*Exercise goal*: Return the listing word for word, as given.

*Available data*:
★ ★ ★ ★

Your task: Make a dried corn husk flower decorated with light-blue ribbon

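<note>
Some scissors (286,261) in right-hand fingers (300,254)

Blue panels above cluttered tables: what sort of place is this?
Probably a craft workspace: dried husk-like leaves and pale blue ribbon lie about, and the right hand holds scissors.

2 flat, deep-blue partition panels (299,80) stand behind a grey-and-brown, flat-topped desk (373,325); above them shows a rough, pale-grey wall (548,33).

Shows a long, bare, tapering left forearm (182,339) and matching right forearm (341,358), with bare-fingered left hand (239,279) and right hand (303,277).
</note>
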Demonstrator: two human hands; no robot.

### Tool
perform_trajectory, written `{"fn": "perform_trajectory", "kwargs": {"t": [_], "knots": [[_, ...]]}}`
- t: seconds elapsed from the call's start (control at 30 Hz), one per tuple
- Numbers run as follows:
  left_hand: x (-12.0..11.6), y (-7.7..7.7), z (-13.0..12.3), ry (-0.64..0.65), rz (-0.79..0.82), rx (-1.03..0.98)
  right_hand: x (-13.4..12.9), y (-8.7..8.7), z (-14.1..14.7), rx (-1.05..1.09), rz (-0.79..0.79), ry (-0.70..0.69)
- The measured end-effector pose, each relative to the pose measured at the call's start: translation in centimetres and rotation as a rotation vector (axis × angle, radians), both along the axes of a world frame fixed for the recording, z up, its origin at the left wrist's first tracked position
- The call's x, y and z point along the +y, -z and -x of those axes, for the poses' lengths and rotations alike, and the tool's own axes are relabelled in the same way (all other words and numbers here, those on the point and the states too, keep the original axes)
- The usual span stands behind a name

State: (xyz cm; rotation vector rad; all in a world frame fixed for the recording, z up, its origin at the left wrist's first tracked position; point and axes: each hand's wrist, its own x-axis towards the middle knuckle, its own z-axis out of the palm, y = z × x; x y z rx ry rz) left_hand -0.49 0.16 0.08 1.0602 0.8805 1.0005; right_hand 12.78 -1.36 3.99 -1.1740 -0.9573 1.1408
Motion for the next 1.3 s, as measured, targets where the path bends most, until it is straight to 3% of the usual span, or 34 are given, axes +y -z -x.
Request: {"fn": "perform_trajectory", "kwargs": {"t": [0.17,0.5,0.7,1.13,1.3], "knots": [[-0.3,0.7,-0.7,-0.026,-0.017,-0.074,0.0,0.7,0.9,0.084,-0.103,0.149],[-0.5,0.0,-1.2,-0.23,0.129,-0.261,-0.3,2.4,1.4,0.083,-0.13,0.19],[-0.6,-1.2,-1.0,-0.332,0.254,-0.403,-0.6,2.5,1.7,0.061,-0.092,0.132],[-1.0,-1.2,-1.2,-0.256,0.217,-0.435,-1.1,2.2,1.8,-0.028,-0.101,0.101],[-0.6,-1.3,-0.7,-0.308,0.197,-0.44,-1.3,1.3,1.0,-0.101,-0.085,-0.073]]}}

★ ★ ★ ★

*Result*:
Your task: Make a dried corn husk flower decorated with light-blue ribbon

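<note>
Some scissors (286,261) in right-hand fingers (300,254)

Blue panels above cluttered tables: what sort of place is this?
Probably a craft workspace: dried husk-like leaves and pale blue ribbon lie about, and the right hand holds scissors.

2 flat, deep-blue partition panels (299,80) stand behind a grey-and-brown, flat-topped desk (373,325); above them shows a rough, pale-grey wall (548,33).

Shows a long, bare, tapering left forearm (182,339) and matching right forearm (341,358), with bare-fingered left hand (239,279) and right hand (303,277).
</note>
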Demonstrator: two human hands; no robot.

### Tool
perform_trajectory, written `{"fn": "perform_trajectory", "kwargs": {"t": [_], "knots": [[_, ...]]}}`
- t: seconds elapsed from the call's start (control at 30 Hz), one per tuple
- Numbers run as follows:
  left_hand: x (-12.0..11.6), y (-7.7..7.7), z (-13.0..12.3), ry (-0.64..0.65), rz (-0.79..0.82), rx (-1.03..0.98)
  right_hand: x (-13.4..12.9), y (-8.7..8.7), z (-14.1..14.7), rx (-1.05..1.09), rz (-0.79..0.79), ry (-0.70..0.69)
- The measured end-effector pose, each relative to the pose measured at the call's start: translation in centimetres and rotation as a rotation vector (axis × angle, radians), both along the axes of a world frame fixed for the recording, z up, its origin at the left wrist's first tracked position
- The call's x, y and z point along the +y, -z and -x of those axes, for the poses' lengths and rotations alike, and the tool's own axes are relabelled in the same way (all other words and numbers here, those on the point and the states too, keep the original axes)
- The usual span stands behind a name

State: (xyz cm; rotation vector rad; all in a world frame fixed for the recording, z up, its origin at the left wrist's first tracked position; point and axes: each hand's wrist, its own x-axis towards the middle knuckle, its own z-axis out of the palm, y = z × x; x y z rx ry rz) left_hand -0.49 0.16 0.08 1.0602 0.8805 1.0005; right_hand 12.78 -1.36 3.99 -1.1740 -0.9573 1.1408
Motion for the next 1.3 s, as measured, targets where the path bends most, until it is straight to 3% of the usual span, or 34 are given, axes +y -z -x.
Request: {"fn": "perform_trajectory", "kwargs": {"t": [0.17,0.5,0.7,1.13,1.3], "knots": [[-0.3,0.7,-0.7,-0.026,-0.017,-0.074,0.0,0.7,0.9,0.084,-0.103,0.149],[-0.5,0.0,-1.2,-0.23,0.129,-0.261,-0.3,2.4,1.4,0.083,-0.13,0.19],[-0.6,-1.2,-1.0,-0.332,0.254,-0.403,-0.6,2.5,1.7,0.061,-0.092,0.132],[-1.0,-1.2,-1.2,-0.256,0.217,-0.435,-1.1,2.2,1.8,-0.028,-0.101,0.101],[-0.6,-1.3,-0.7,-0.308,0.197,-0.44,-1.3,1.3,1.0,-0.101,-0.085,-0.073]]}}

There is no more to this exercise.